Cullen’s expression slowly shifted to one of chagrin though he didn’t look away.
“Tomorrow. Nine a.m. At the—”
“Tomorrow at nine a.m.,” Perrin interrupted him. “I will still be asleep. I’ve been awake for four days for one of my best friend’s weddings. I might be up by noon. Maybe.” She knew that she couldn’t let him have control. He struck her as the sort of man that once he had control, he’d never let it go.
“Would tomorrow at two in the afternoon be satisfactory?” His growl didn’t sound all that different from Jeffrey the bulldog’s. She couldn’t decide whether to be deeply peeved at his tone, or amused at how cute he was at being all male and growly.
“That… ” she almost said it was fine, but changed her course just to push him and see what he would do. “Would be far more likely than nine a.m. Do people get up at nine a.m.?”
“I have kids. My day starts at six.” He nodded curtly and the two men showed themselves out.
Perrin felt a surge of disappointment that she didn’t understand. She hung onto the edge of the cutting table, weaving with exhaustion while she tried to figure out the source of it.
Kids. Bill Cullen had children and was married. She hadn’t noticed a ring, but she was so tired she could easily have missed it. Some men didn’t wear them, but she didn’t like men who did that.
Perrin dreamed of a man who was so glad to be with her that he’d want to wear a ring so that he could brag about her. He would need to feel the connection between them even when they were apart.
And she wanted the same for herself.
She’d seen her two best friends find it. But she also knew that such dreams would never be reality for Perrin Williams. With her past, why was she the one who ended up being the romantic among her group of friends?
That still didn’t explain the disappointment. Perrin had long ago learned to chase down her emotions until she understood them. When she was younger, her acute reactions and reckless actions had been sources of grave personal danger. The ride down that path had only been averted by meeting Cassidy Knowles and Jo Thompson on the first day of college, and a million very careful steps since.
That was it. She’d taken a step without being aware of it; a step she took far too often with men, her great weakness. Because while she knew it would never come, she still wanted the dream of true love. That feeling of let-down could be traced back to the fact that Perrin had liked Bill Cullen despite his irascible self.
But he was married. He’d also scoffed at the only thing she did well, had ever done well, which didn’t earn him a lot of points. She gazed back down at her drawings. The dark and the tragic stood side by side.

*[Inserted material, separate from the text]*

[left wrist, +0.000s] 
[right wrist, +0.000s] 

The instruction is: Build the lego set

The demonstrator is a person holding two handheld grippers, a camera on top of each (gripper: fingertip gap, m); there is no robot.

Wilson Jervis had been right. She had captured Bill Cullen.
Without being aware of it, she’d drawn both men with his features and build. And the two images… The Dark Overlord who had so carefully inspected each of her designs, appreciated them, yet deemed her unworthy. Him she’d been far too aware of from the moment he entered her shop. And the Tragic Prince who only showed through when Bill Cullen wasn’t so busy being himself.
She took up the lead pencil and clarified a few of the details on his face. The way his hair shaded his eyes: not with its length, but with its rich darkness. The least bit of curl that she hoped his wife appreciated toying with.
Then she began sketching a third image. The face was less clear…a woman’s face? A woman’s body. Yes. Tall. In her mind’s eye, the clothing became clearer.